* _Activity_:
The required output is every record, written out exactly.

□ □ □ □ □

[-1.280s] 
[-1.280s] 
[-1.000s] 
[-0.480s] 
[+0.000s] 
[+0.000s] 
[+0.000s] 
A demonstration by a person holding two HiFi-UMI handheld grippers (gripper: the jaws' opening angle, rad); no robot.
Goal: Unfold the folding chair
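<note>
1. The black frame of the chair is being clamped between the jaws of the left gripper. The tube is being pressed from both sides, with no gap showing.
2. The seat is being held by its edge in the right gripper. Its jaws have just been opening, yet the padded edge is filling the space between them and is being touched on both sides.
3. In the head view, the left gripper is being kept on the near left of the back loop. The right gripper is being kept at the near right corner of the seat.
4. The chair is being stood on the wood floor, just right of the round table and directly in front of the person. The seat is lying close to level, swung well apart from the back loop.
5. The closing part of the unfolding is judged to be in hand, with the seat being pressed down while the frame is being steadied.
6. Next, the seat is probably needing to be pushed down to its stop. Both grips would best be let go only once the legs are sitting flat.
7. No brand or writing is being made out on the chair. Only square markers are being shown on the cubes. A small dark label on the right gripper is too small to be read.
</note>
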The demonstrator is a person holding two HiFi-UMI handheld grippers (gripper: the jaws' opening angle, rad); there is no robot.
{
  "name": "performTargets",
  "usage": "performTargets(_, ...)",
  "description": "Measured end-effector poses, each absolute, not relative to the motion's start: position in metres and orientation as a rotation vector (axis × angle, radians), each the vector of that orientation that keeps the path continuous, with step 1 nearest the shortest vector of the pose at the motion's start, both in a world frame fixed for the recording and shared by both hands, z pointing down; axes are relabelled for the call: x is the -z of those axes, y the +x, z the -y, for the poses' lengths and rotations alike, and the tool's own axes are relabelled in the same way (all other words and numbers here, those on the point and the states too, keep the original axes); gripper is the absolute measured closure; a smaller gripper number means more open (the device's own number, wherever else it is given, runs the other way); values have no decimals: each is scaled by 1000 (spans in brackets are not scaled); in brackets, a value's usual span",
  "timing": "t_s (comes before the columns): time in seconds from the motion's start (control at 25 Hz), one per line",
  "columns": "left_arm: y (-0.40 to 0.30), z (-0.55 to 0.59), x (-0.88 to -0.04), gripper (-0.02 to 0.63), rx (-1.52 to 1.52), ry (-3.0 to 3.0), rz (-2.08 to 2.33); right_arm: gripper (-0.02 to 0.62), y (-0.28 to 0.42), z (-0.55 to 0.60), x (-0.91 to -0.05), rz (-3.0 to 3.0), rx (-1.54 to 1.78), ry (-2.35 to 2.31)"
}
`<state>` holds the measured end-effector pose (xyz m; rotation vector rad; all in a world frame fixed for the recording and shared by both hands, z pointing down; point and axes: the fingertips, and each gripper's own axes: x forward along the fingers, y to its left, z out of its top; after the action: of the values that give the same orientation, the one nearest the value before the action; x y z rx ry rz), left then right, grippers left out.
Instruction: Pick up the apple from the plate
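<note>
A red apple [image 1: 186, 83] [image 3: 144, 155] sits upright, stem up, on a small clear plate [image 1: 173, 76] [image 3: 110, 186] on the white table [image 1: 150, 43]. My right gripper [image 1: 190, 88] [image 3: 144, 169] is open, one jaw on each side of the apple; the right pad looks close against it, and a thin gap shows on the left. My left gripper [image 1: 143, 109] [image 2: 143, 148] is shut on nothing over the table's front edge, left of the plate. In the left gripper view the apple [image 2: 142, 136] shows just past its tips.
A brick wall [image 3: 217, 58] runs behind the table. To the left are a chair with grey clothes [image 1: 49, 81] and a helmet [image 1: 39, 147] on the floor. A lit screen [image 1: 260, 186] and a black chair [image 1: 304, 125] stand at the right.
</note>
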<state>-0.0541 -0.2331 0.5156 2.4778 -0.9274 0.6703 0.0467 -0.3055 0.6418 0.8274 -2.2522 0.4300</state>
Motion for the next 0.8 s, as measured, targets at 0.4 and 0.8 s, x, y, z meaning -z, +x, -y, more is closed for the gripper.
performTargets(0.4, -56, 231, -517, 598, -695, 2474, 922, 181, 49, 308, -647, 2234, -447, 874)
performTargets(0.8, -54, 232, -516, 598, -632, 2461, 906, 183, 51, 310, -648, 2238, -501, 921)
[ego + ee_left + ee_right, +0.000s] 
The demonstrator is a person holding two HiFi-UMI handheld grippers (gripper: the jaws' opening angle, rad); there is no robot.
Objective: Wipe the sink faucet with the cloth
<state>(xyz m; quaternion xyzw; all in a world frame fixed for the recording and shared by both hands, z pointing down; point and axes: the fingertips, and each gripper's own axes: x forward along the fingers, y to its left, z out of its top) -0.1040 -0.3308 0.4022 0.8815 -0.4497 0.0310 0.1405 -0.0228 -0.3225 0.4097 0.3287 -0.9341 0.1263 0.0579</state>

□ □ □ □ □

* _Result for this exercise_:
[-1.280s] 
[-1.280s] 
[-1.000s] 
[-0.480s] 
[+0.000s] 
[+0.000s] 
[+0.000s] 
A demonstration by a person holding two HiFi-UMI handheld grippers (gripper: the jaws' opening angle, rad); no robot.
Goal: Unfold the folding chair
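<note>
1. The black frame of the chair is being clamped between the jaws of the left gripper. The tube is being pressed from both sides, with no gap showing.
2. The seat is being held by its edge in the right gripper. Its jaws have just been opening, yet the padded edge is filling the space between them and is being touched on both sides.
3. In the head view, the left gripper is being kept on the near left of the back loop. The right gripper is being kept at the near right corner of the seat.
4. The chair is being stood on the wood floor, just right of the round table and directly in front of the person. The seat is lying close to level, swung well apart from the back loop.
5. The closing part of the unfolding is judged to be in hand, with the seat being pressed down while the frame is being steadied.
6. Next, the seat is probably needing to be pushed down to its stop. Both grips would best be let go only once the legs are sitting flat.
7. No brand or writing is being made out on the chair. Only square markers are being shown on the cubes. A small dark label on the right gripper is too small to be read.
</note>
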The demonstrator is a person holding two HiFi-UMI handheld grippers (gripper: the jaws' opening angle, rad); there is no robot.
{
  "name": "performTargets",
  "usage": "performTargets(_, ...)",
  "description": "Measured end-effector poses, each absolute, not relative to the motion's start: position in metres and orientation as a rotation vector (axis × angle, radians), each the vector of that orientation that keeps the path continuous, with step 1 nearest the shortest vector of the pose at the motion's start, both in a world frame fixed for the recording and shared by both hands, z pointing down; axes are relabelled for the call: x is the -z of those axes, y the +x, z the -y, for the poses' lengths and rotations alike, and the tool's own axes are relabelled in the same way (all other words and numbers here, those on the point and the states too, keep the original axes); gripper is the absolute measured closure; a smaller gripper number means more open (the device's own number, wherever else it is given, runs the other way); values have no decimals: each is scaled by 1000 (spans in brackets are not scaled); in brackets, a value's usual span",
  "timing": "t_s (comes before the columns): time in seconds from the motion's start (control at 25 Hz), one per line",
  "columns": "left_arm: y (-0.40 to 0.30), z (-0.55 to 0.59), x (-0.88 to -0.04), gripper (-0.02 to 0.63), rx (-1.52 to 1.52), ry (-3.0 to 3.0), rz (-2.08 to 2.33); right_arm: gripper (-0.02 to 0.62), y (-0.28 to 0.42), z (-0.55 to 0.60), x (-0.91 to -0.05), rz (-3.0 to 3.0), rx (-1.54 to 1.78), ry (-2.35 to 2.31)"
}
`<state>` holds the measured end-effector pose (xyz m; rotation vector rad; all in a world frame fixed for the recording and shared by both hands, z pointing down; point and axes: the fingertips, and each gripper's own axes: x forward along the fingers, y to its left, z out of its top; after the action: of the values that give the same orientation, the one nearest the value before the action; x y z rx ry rz), left then right, grippers left out.
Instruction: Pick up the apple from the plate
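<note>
A red apple [image 1: 186, 83] [image 3: 144, 155] sits upright, stem up, on a small clear plate [image 1: 173, 76] [image 3: 110, 186] on the white table [image 1: 150, 43]. My right gripper [image 1: 190, 88] [image 3: 144, 169] is open, one jaw on each side of the apple; the right pad looks close against it, and a thin gap shows on the left. My left gripper [image 1: 143, 109] [image 2: 143, 148] is shut on nothing over the table's front edge, left of the plate. In the left gripper view the apple [image 2: 142, 136] shows just past its tips.
A brick wall [image 3: 217, 58] runs behind the table. To the left are a chair with grey clothes [image 1: 49, 81] and a helmet [image 1: 39, 147] on the floor. A lit screen [image 1: 260, 186] and a black chair [image 1: 304, 125] stand at the right.
</note>
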<state>-0.0541 -0.2331 0.5156 2.4778 -0.9274 0.6703 0.0467 -0.3055 0.6418 0.8274 -2.2522 0.4300</state>
Motion for the next 0.8 s, as measured, targets at 0.4 and 0.8 s, x, y, z meaning -z, +x, -y, more is closed for the gripper.
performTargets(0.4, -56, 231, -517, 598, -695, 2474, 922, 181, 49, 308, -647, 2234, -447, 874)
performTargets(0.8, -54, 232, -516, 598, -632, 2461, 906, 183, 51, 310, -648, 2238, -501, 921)
[ego + ee_left + ee_right, +0.000s] 
The demonstrator is a person holding two HiFi-UMI handheld grippers (gripper: the jaws' opening angle, rad); there is no robot.
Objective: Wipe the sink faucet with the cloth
<state>(xyz m; quaternion xyzw; all in a world frame fixed for the recording and shared by both hands, z pointing down; point and axes: the fingertips, and each gripper's own axes: x forward along the fingers, y to its left, z out of its top) -0.1040 -0.3308 0.4022 0.8815 -0.4497 0.0310 0.1405 -0.0228 -0.3225 0.4097 0.3287 -0.9341 0.1263 0.0579</state>

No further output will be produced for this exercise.